The bouts are broken down into two-minute sessions called “jams,” and the jammer gets points for every member of the opposite team that she passes (meaning her hips have to be in front of the opposing player). If she laps the other team’s jammer, she scores a grand slam for five points.

There are rules to encourage safety. Skaters cannot use their hands, so there’s no punching. They cannot strike others on the head or square on the back or from the knee down. They can only strike each other on the sides from their mid thigh up to their shoulder. Any violations lead to time in the penalty box, and after seven trips to the penalty box, or one particularly nasty violation, a skater is expelled from the bout.

“When derby is going on all cylinders, it’s beautiful and brutal to watch,” McBrayer said.

The Chemical Valley Roller Girls consists of two teams, an all star team (which is the Chemical Valley Roller Girls All Star Team) and a B Team (which is the Jewel City Roller Girls).
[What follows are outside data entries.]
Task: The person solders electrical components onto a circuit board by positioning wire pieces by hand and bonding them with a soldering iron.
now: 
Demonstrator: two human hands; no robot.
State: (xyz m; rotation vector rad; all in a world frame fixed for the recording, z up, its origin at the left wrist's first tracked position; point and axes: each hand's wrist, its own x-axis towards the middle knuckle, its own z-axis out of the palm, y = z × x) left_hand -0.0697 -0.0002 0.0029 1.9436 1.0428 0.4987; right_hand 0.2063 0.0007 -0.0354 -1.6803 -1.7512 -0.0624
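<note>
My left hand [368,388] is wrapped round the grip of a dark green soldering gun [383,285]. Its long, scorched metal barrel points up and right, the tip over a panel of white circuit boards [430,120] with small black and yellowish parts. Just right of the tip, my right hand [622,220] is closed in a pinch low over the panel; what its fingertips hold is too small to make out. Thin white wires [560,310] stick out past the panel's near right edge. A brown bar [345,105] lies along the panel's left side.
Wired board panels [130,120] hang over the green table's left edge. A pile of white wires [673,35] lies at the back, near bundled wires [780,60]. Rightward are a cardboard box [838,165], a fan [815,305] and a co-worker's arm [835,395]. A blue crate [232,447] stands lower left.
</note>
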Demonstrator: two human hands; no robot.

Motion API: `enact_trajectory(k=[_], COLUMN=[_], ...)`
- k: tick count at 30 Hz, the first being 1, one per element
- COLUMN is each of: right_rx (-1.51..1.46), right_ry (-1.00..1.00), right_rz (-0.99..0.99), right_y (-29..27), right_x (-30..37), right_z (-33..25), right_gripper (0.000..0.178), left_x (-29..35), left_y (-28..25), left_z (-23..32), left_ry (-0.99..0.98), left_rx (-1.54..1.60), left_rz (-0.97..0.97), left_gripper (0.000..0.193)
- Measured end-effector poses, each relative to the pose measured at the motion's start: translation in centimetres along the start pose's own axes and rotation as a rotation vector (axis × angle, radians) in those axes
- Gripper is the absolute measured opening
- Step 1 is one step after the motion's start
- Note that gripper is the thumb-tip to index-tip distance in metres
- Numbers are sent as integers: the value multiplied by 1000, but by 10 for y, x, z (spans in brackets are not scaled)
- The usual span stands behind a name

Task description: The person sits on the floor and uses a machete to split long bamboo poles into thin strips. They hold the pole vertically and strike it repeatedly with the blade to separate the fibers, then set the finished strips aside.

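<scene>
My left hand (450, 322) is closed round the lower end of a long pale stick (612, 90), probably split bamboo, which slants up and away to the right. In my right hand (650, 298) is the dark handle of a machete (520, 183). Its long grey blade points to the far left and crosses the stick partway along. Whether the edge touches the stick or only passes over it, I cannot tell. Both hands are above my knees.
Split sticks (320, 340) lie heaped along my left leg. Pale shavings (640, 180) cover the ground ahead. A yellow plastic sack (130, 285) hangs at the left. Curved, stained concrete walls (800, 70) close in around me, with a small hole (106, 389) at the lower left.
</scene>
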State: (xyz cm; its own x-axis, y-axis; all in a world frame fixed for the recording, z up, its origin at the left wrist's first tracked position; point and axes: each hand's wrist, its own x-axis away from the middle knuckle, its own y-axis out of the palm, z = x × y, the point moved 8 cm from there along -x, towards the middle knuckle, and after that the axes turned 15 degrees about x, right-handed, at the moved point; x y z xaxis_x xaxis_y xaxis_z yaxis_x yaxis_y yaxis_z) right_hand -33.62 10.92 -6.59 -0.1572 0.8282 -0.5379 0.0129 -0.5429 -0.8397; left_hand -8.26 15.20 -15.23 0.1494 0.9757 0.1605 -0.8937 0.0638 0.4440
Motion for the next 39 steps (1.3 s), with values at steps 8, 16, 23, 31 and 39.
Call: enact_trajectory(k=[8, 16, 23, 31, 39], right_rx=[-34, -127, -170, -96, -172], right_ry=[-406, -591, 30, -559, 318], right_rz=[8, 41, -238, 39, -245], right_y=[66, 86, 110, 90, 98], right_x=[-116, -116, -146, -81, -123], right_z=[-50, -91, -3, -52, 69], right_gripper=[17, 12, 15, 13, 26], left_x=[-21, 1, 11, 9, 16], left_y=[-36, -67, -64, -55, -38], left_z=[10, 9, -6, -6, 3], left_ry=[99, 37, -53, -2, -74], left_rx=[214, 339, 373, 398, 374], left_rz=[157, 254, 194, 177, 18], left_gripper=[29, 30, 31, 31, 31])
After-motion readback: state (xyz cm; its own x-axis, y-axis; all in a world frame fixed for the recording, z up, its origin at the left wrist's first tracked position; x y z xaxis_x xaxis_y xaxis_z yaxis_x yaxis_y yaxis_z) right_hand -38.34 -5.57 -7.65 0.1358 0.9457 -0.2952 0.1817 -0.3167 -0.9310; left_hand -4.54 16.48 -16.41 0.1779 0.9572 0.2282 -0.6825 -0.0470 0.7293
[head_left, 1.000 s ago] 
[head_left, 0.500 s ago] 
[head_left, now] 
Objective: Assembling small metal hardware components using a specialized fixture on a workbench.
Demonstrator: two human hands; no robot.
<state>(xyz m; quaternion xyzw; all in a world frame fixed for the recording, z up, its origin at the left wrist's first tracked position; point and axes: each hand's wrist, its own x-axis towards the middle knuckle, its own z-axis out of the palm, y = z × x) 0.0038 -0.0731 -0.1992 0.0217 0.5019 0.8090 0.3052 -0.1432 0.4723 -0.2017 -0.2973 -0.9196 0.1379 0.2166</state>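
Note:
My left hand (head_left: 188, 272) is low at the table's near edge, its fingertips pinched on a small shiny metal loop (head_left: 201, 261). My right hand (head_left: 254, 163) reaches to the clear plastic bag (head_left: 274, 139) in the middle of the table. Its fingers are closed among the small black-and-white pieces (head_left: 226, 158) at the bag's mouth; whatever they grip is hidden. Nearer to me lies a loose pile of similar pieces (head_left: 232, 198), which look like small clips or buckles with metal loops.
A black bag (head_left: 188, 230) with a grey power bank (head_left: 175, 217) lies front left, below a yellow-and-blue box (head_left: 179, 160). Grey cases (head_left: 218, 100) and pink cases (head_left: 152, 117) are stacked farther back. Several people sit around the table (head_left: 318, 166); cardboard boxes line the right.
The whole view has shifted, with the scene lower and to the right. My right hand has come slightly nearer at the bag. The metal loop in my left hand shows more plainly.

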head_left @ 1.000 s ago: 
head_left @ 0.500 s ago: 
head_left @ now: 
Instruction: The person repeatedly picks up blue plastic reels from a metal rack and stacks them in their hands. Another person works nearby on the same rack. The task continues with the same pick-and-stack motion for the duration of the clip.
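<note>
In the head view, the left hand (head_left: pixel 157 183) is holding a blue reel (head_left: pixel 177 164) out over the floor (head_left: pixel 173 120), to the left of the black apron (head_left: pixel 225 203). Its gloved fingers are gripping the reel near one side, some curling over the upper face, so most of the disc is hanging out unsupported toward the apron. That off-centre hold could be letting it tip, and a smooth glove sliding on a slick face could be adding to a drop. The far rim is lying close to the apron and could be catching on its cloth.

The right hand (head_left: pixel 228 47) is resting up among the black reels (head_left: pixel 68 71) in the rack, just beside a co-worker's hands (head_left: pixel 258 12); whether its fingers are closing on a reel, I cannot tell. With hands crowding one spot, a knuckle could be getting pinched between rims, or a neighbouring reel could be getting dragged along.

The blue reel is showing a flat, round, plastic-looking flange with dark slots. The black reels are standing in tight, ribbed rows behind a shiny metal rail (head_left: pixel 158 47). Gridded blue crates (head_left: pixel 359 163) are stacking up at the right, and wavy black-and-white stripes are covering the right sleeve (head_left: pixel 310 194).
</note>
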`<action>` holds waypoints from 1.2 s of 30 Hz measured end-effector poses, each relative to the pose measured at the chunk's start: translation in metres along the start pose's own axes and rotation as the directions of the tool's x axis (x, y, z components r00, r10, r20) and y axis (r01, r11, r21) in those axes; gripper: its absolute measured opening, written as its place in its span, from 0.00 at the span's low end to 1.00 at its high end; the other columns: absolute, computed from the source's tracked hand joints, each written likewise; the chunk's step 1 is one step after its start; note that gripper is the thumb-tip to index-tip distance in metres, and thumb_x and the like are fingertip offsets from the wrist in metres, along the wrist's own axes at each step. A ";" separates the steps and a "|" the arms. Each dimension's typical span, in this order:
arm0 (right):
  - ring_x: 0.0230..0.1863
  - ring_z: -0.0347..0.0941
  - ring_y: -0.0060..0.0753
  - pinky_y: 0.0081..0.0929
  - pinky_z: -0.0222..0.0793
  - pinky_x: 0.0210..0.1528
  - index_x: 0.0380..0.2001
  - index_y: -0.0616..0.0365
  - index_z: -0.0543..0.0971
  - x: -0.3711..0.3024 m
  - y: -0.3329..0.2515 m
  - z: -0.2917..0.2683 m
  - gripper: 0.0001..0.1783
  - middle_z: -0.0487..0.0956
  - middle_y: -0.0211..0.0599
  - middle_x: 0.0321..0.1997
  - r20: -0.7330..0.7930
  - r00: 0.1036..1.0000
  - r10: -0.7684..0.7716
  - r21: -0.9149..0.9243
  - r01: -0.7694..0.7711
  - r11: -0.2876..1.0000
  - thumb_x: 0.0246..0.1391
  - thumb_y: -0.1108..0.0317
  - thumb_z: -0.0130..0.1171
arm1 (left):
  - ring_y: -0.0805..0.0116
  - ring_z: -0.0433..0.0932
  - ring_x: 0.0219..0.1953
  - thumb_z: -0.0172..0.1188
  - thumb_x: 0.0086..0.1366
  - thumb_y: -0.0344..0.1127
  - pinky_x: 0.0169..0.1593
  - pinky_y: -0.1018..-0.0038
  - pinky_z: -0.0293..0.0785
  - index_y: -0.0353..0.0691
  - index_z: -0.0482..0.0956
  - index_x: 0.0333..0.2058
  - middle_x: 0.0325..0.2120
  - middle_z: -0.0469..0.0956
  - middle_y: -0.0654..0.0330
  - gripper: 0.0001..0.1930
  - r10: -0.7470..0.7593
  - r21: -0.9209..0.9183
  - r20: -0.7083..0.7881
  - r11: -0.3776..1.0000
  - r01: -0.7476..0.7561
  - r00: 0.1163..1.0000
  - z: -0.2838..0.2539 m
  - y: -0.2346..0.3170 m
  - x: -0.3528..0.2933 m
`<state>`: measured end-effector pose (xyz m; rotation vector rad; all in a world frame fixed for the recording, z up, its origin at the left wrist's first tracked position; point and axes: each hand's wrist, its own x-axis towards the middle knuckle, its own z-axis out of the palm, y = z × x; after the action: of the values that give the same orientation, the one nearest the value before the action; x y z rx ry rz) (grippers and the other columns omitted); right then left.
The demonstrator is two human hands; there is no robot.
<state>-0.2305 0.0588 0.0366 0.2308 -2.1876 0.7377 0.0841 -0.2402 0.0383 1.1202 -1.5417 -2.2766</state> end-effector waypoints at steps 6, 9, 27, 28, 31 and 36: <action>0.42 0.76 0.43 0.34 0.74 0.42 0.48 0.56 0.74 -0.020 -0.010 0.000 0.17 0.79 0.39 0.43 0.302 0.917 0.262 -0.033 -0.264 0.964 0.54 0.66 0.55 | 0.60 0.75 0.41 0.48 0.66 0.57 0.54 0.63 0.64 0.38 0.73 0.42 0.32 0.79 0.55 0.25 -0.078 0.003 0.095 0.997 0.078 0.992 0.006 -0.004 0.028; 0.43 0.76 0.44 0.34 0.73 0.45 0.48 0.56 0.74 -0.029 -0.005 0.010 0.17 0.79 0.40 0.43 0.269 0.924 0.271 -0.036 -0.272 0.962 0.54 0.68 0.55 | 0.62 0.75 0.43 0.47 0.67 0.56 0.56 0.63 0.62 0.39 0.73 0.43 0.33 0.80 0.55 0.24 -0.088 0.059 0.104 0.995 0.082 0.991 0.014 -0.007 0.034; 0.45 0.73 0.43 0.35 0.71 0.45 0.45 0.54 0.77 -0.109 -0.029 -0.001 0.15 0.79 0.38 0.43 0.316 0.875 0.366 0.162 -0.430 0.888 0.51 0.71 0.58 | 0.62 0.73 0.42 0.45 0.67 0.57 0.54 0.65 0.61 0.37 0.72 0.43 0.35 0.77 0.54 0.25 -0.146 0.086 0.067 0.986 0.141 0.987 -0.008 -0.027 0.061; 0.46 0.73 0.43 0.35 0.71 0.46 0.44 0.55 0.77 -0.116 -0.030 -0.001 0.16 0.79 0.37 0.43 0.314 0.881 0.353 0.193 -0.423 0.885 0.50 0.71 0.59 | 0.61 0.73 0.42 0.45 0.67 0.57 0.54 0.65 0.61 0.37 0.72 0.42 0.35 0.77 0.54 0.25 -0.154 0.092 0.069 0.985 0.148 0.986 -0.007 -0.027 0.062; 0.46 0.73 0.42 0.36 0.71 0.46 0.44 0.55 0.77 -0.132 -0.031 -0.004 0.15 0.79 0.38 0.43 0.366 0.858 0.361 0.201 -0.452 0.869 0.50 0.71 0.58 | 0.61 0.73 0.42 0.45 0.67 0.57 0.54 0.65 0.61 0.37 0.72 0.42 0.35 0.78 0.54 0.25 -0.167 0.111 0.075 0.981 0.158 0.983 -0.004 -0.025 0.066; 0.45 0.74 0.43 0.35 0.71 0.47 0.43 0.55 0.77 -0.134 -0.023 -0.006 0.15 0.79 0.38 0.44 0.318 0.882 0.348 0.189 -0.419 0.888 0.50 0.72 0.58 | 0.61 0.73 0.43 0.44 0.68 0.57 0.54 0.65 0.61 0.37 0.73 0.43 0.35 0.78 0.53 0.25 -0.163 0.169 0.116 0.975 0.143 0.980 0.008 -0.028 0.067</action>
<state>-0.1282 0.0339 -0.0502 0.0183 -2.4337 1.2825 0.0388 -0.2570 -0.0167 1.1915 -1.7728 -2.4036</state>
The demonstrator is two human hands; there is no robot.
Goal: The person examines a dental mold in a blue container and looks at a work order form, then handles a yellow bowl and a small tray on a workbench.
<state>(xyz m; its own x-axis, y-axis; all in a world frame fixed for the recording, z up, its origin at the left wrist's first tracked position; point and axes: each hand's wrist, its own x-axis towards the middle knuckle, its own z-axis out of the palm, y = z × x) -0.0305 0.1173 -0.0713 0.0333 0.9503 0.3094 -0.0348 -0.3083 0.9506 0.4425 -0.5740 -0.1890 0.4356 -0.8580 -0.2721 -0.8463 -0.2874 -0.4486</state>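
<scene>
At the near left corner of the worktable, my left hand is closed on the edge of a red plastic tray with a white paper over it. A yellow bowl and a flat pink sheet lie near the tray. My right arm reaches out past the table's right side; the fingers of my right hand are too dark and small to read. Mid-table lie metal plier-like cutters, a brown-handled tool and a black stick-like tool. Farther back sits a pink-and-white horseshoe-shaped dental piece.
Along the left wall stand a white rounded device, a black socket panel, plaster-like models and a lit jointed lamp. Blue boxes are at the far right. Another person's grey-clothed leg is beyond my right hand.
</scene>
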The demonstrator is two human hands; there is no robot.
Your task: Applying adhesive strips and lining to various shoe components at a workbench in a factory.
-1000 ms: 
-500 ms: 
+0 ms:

The all star team consists of members who have all met certain skill level standards in order to play in bouts sanctioned by the Women’s Flat Track Derby Association. For example, they have to be able to skate 27 laps in five minutes or less, and meet other standards in jumping, lateral movements, skating backwards quickly and being able to plow stop within four seconds. Not being able to perform at these standards poses a safety risk for all skaters on the rink.

Those who are strong skaters but still working toward all the standards can play in non-sanctioned bouts as part of the Jewel City Roller Girls.

The Chemical Valley Roller Girls and Jewel City Roller Girls used to be entirely different programs, but they decided to join forces a couple years ago to give them competitive edge. Now, the program includes skaters from as far east as Charleston and as far west as Ashland. Their coach is Devin Cordray, whose derby name is “Punch E. McBeardfist.”

They practice regularly at Skateland in Huntington but don’t have bouts there because it’s not big enough. They have rented local arenas for their bouts, but that’s expensive, so they usually play away, Parsley said. Their upcoming bouts are in places like Virginia and Morgantown, she said.

Parsley actually plays on a statewide all-star team as well, along with a handful of other women from the Chemical Valley program. The skaters have had their share of bruises, sore muscles, black eyes, sprains, knee injuries and more, but it’s a fantastic sisterhood, Parsley said.

“It’s so great to meet all these people who really go to bat for each other and are involved in each other’s lives,” Parsley said. “I skate four to seven hours a week, depending on which team has practice. So we spend a lot of time together.”

It’s not a scary sport, she said, just intense.

“You have to be fast, turn quickly, hit somebody, turn and go other directions – but you’re on wheel shoes (that’s what we call them) and that makes a big difference,” she said. “It takes a lot of playing to get good at this game.”